Try it. Please transcribe all of the entries exactly, leaving out any images.

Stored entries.
· · · ·

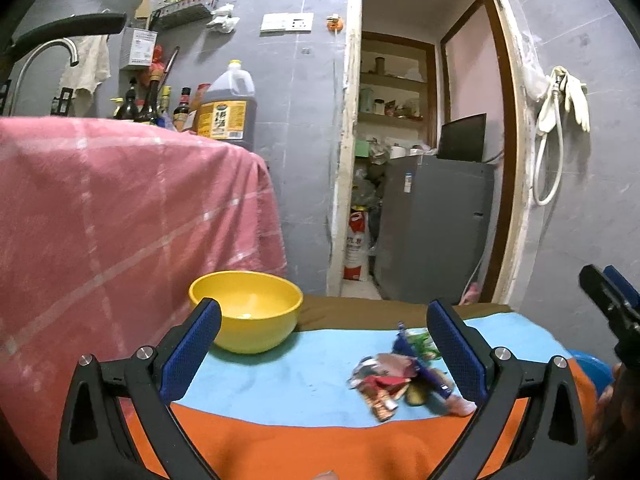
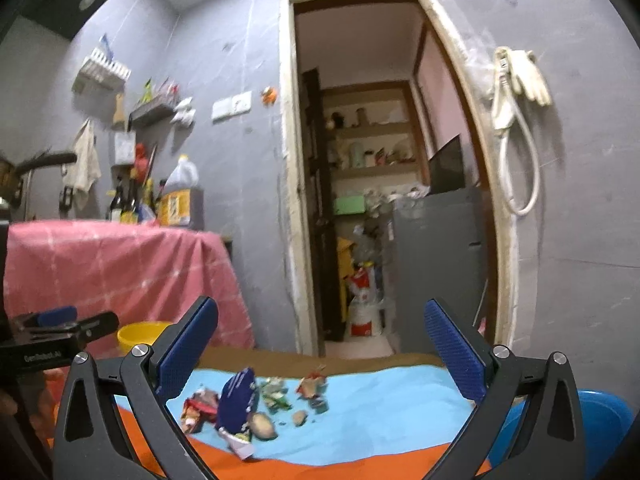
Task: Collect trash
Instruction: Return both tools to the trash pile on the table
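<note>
While the left gripper (image 1: 324, 336) shows its blue fingers (image 1: 192, 352) spread wide and grasping nothing, a heap of crumpled trash wrappers (image 1: 396, 380) lies on the worktop's (image 1: 280, 392) light-blue cloth towards its right finger, with a yellow bowl (image 1: 246, 312) standing well apart behind the left finger. From the right wrist, the right gripper (image 2: 320, 340) likewise stands released and empty, the trash (image 2: 240, 404) scattered on the cloth nearer its left finger, and a blue bin (image 2: 600, 420) at the worktop's right edge.

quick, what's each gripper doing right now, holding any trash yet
left gripper: open, holding nothing.
right gripper: open wide, holding nothing; the wrappers lie on the cloth.
</note>
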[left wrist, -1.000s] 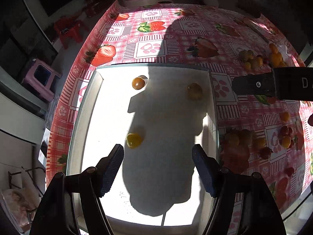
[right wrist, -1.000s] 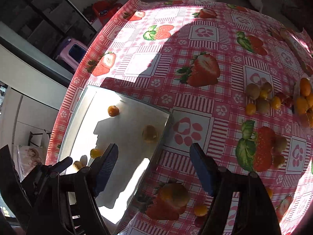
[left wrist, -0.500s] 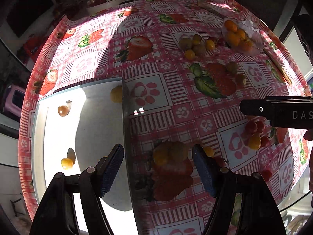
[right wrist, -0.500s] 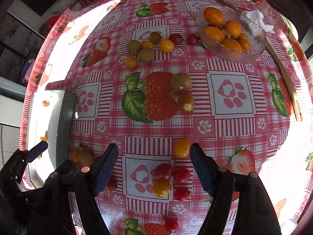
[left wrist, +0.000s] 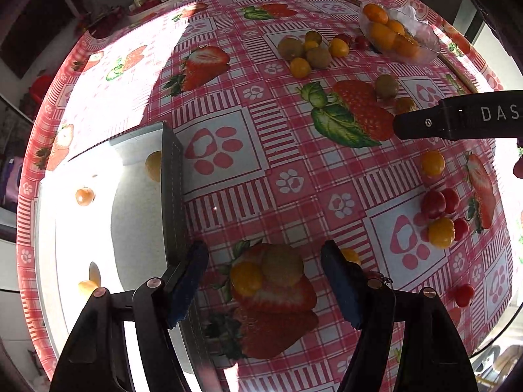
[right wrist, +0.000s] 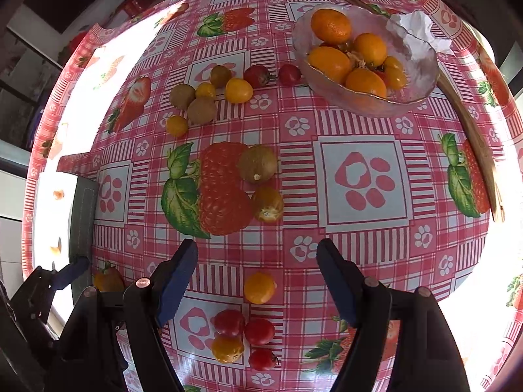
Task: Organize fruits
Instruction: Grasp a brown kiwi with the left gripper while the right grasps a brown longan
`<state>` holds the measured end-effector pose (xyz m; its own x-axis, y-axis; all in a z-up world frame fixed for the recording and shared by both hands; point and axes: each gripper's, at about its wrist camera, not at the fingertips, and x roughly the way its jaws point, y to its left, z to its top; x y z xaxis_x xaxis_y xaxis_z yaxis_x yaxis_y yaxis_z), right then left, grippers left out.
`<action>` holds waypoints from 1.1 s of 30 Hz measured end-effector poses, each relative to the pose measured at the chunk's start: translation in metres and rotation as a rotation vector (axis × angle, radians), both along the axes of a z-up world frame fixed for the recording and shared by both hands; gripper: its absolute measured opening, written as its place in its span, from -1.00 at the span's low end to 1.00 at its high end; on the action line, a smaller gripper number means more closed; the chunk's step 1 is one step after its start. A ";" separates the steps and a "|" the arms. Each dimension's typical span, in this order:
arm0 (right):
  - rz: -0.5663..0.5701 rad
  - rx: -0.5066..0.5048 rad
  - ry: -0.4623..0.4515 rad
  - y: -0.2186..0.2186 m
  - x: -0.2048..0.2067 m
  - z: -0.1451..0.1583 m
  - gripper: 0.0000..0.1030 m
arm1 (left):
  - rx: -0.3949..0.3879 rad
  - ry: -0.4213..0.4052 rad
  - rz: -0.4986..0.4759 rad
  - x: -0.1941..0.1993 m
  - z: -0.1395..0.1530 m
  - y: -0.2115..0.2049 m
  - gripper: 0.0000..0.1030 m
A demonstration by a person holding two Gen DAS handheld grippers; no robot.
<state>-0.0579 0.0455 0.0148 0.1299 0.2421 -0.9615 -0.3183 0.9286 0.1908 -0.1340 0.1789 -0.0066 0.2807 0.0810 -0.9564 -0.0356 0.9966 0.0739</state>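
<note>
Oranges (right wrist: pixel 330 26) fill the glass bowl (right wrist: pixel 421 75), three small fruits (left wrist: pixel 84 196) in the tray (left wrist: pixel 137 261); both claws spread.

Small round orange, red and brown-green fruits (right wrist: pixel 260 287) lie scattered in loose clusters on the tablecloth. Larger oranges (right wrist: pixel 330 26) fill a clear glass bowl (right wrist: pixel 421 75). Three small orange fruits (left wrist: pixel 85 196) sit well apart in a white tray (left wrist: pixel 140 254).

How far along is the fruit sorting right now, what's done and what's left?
Early stage. Done: three small orange fruits lie in the white tray. In hand: nothing; the left gripper and right gripper are both open. Left: kiwis, red tomatoes and yellow ones scattered on the tablecloth; oranges sit in the glass bowl.
</note>
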 end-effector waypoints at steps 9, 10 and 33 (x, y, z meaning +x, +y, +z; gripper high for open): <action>0.050 -0.047 -0.048 0.015 0.015 -0.009 0.32 | -0.025 -0.018 -0.027 0.002 -0.004 -0.005 0.16; 0.055 -0.059 -0.056 0.017 0.016 -0.009 0.22 | -0.023 -0.020 -0.033 0.002 -0.003 -0.007 0.13; 0.005 0.024 -0.033 0.004 -0.001 -0.001 -0.53 | -0.257 -0.003 0.106 -0.006 0.003 0.012 -0.47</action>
<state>-0.0587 0.0494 0.0138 0.1602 0.2663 -0.9505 -0.3297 0.9221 0.2027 -0.1399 0.1906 -0.0036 0.2864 -0.1349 -0.9486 -0.1406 0.9734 -0.1809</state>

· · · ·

Result of this task.
Task: Collect trash
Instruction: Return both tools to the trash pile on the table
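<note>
While the left gripper (image 1: 324, 336) shows its blue fingers (image 1: 192, 352) spread wide and grasping nothing, a heap of crumpled trash wrappers (image 1: 396, 380) lies on the worktop's (image 1: 280, 392) light-blue cloth towards its right finger, with a yellow bowl (image 1: 246, 312) standing well apart behind the left finger. From the right wrist, the right gripper (image 2: 320, 340) likewise stands released and empty, the trash (image 2: 240, 404) scattered on the cloth nearer its left finger, and a blue bin (image 2: 600, 420) at the worktop's right edge.

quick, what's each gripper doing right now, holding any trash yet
left gripper: open, holding nothing.
right gripper: open wide, holding nothing; the wrappers lie on the cloth.
</note>
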[left wrist, -1.000s] 
[right wrist, -1.000s] 
[left wrist, -0.500s] 
[right wrist, -0.500s] 
[left wrist, +0.000s] 
[right wrist, +0.000s] 
Task: Organize fruits
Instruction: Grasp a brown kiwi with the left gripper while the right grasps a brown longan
`<state>` holds the measured end-effector pose (xyz m; its own x-axis, y-axis; all in a z-up world frame fixed for the recording and shared by both hands; point and axes: each gripper's, at about its wrist camera, not at the fingertips, and x roughly the way its jaws point, y to its left, z to its top; x y z xaxis_x xaxis_y xaxis_z yaxis_x yaxis_y yaxis_z), right then left, grippers left out.
`<action>` holds waypoints from 1.1 s of 30 Hz measured end-effector poses, each relative to the pose measured at the chunk's start: translation in metres and rotation as a rotation vector (axis × angle, radians), both along the axes of a z-up world frame fixed for the recording and shared by both hands; gripper: its absolute measured opening, written as its place in its span, from -1.00 at the span's low end to 1.00 at its high end; on the action line, a smaller gripper number means more closed; the chunk's step 1 is one step after its start. A ";" separates the steps and a "|" the arms. Each dimension's typical span, in this order:
arm0 (right):
  - rz: -0.5663..0.5701 rad
  - rx: -0.5066..0.5048 rad
  - ry: -0.4623..0.4515 rad
  - y: -0.2186..0.2186 m
  - x: -0.2048..0.2067 m
  - z: -0.1451..0.1583 m
  - gripper: 0.0000..0.1030 m
arm1 (left):
  - rx: -0.3949..0.3879 rad
  - ry: -0.4213..0.4052 rad
  - rz: -0.4986..0.4759 rad
  - x: -0.1941..0.1993 m
  - z: -0.1395..0.1530 m
  - y: -0.2115..0.2049 m
  - gripper: 0.0000..0.1030 m
A demonstration by a person holding two Gen DAS handheld grippers; no robot.
<state>-0.0579 0.0455 0.0148 0.1299 0.2421 -0.9615 -0.3183 0.9286 0.1908 -0.1340 0.1789 -0.0066 0.2807 0.0810 -0.9564 -0.0356 0.9966 0.0739</state>
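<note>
Oranges (right wrist: pixel 330 26) fill the glass bowl (right wrist: pixel 421 75), three small fruits (left wrist: pixel 84 196) in the tray (left wrist: pixel 137 261); both claws spread.

Small round orange, red and brown-green fruits (right wrist: pixel 260 287) lie scattered in loose clusters on the tablecloth. Larger oranges (right wrist: pixel 330 26) fill a clear glass bowl (right wrist: pixel 421 75). Three small orange fruits (left wrist: pixel 85 196) sit well apart in a white tray (left wrist: pixel 140 254).

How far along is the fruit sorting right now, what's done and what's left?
Early stage. Done: three small orange fruits lie in the white tray. In hand: nothing; the left gripper and right gripper are both open. Left: kiwis, red tomatoes and yellow ones scattered on the tablecloth; oranges sit in the glass bowl.
</note>
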 end-effector waypoints at steps 9, 10 and 33 (x, y, z meaning +x, +y, +z; gripper high for open): <action>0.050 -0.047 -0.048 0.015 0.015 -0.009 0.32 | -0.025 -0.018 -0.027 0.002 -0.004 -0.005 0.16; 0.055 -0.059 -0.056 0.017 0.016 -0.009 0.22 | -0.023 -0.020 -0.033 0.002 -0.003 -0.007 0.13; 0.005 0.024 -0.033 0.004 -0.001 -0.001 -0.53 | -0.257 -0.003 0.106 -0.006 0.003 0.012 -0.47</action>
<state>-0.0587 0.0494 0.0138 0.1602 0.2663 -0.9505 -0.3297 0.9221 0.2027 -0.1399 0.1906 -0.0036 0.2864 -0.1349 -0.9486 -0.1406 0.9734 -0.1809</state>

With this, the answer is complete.